▶ **Source material**:
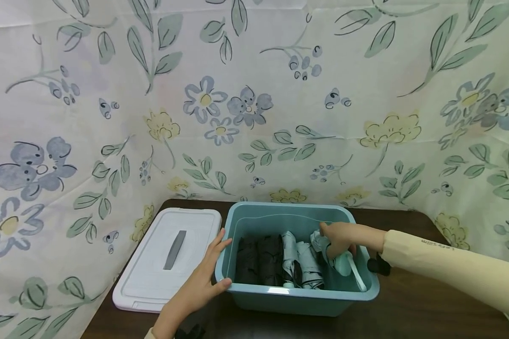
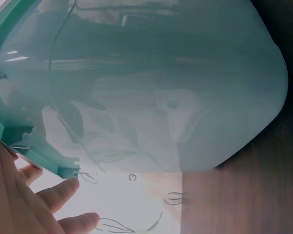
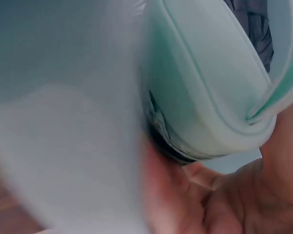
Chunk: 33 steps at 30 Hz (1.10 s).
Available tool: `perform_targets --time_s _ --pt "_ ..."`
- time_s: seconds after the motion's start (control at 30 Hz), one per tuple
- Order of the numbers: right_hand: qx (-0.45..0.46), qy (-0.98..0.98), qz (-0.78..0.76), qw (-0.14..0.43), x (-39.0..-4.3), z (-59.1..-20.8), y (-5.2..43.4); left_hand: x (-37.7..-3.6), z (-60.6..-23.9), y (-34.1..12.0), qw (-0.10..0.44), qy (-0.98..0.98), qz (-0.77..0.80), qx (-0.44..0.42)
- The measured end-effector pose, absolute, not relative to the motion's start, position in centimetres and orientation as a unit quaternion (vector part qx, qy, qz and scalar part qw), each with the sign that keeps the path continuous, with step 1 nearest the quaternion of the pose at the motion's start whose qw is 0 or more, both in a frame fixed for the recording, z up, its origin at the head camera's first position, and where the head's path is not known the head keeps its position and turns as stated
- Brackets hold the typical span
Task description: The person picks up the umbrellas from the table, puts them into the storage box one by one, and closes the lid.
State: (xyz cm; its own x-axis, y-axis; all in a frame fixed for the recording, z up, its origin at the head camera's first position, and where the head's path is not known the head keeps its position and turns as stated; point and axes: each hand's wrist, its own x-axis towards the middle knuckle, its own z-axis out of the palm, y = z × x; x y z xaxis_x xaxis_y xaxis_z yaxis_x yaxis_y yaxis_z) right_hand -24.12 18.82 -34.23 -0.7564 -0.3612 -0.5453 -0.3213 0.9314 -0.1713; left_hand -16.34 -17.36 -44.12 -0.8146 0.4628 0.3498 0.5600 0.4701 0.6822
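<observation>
Inside the right end of a teal storage bin (image 1: pixel 288 304), my right hand (image 1: pixel 343 235) grips a folded light-blue umbrella (image 1: pixel 342 265). Its rounded mint handle and wrist strap point toward the bin's front right corner; in the right wrist view the handle (image 3: pixel 210 73) fills the upper middle, with fingers beneath it. Two more light-blue folded umbrellas (image 1: pixel 309 266) lie side by side just left of it. Further left are two black folded umbrellas (image 1: pixel 269 259). My left hand (image 1: pixel 197 282) rests at the bin's left rim, its fingers spread and mostly straight.
A white lid (image 1: pixel 146 268) with a grey handle (image 1: pixel 175 249) lies on the dark wooden table (image 1: pixel 432 301), left of the bin. Floral cloth (image 1: pixel 246 160) hangs behind the table and along its sides.
</observation>
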Motion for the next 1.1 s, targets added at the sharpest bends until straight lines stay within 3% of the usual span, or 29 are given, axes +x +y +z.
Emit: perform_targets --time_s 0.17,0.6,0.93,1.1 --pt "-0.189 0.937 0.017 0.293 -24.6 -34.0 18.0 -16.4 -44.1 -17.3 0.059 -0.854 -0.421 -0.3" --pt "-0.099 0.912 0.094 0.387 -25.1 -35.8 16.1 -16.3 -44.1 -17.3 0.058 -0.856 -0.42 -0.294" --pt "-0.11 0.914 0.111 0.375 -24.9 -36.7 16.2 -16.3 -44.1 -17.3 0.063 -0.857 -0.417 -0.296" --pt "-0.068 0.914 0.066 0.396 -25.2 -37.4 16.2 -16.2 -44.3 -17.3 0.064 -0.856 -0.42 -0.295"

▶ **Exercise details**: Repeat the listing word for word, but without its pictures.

▶ **Result of the task**:
Chunk: 33 steps at 30 Hz (1.10 s).
Available tool: `perform_targets --time_s _ --pt "_ ..."`
- time_s: seconds after the motion's start (control at 30 Hz), one per tuple
- Order of the numbers: right_hand: qx (-0.45..0.46), qy (-0.98..0.98), qz (-0.78..0.76), qw (-0.14..0.43), x (-39.0..-4.3), z (-59.1..-20.8), y (-5.2..43.4); left_hand: x (-37.7..-3.6), z (-60.6..-23.9), y (-34.1..12.0), qw (-0.10..0.44), qy (-0.98..0.98), qz (-0.77..0.80), qx (-0.44..0.42)
- The measured end-effector pose, absolute, not relative to the motion's start, position in centimetres and orientation as a unit quaternion (vector part qx, qy, qz and scalar part qw), each with the sign that keeps the path continuous, with step 1 nearest the quaternion of the pose at the motion's start whose qw is 0 or more, both in a frame fixed for the recording, z up, its origin at the head camera's first position, and where the head's path is not known the head keeps its position and turns as stated
- Brackets hold the typical span
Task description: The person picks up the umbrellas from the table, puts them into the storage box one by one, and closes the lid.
State: (xyz cm; its own x-axis, y-axis; all in a frame fixed for the recording, z up, its origin at the head camera's first position, and where the head's path is not known the head keeps its position and turns as stated; point and axes: each hand's wrist, its own x-axis towards the middle knuckle, its own z-axis out of the palm, y = z × x; x y z xaxis_x xaxis_y xaxis_z yaxis_x yaxis_y yaxis_z) right_hand -24.12 18.82 -34.23 -0.7564 -0.3612 -0.5453 -0.3213 0.9314 -0.1713; left_hand -16.34 -17.36 -44.12 -0.8146 0.4628 0.3498 0.5600 0.4701 0.6822
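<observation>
Inside the right end of a teal storage bin (image 1: pixel 288 304), my right hand (image 1: pixel 343 235) grips a folded light-blue umbrella (image 1: pixel 342 265). Its rounded mint handle and wrist strap point toward the bin's front right corner; in the right wrist view the handle (image 3: pixel 210 73) fills the upper middle, with fingers beneath it. Two more light-blue folded umbrellas (image 1: pixel 309 266) lie side by side just left of it. Further left are two black folded umbrellas (image 1: pixel 269 259). My left hand (image 1: pixel 197 282) rests at the bin's left rim, its fingers spread and mostly straight.
A white lid (image 1: pixel 146 268) with a grey handle (image 1: pixel 175 249) lies on the dark wooden table (image 1: pixel 432 301), left of the bin. Floral cloth (image 1: pixel 246 160) hangs behind the table and along its sides.
</observation>
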Motion for the next 1.1 s, targets added at the sharpest bends until straight lines stay within 3% of the usual span, or 29 are given, axes +x +y +z.
Emit: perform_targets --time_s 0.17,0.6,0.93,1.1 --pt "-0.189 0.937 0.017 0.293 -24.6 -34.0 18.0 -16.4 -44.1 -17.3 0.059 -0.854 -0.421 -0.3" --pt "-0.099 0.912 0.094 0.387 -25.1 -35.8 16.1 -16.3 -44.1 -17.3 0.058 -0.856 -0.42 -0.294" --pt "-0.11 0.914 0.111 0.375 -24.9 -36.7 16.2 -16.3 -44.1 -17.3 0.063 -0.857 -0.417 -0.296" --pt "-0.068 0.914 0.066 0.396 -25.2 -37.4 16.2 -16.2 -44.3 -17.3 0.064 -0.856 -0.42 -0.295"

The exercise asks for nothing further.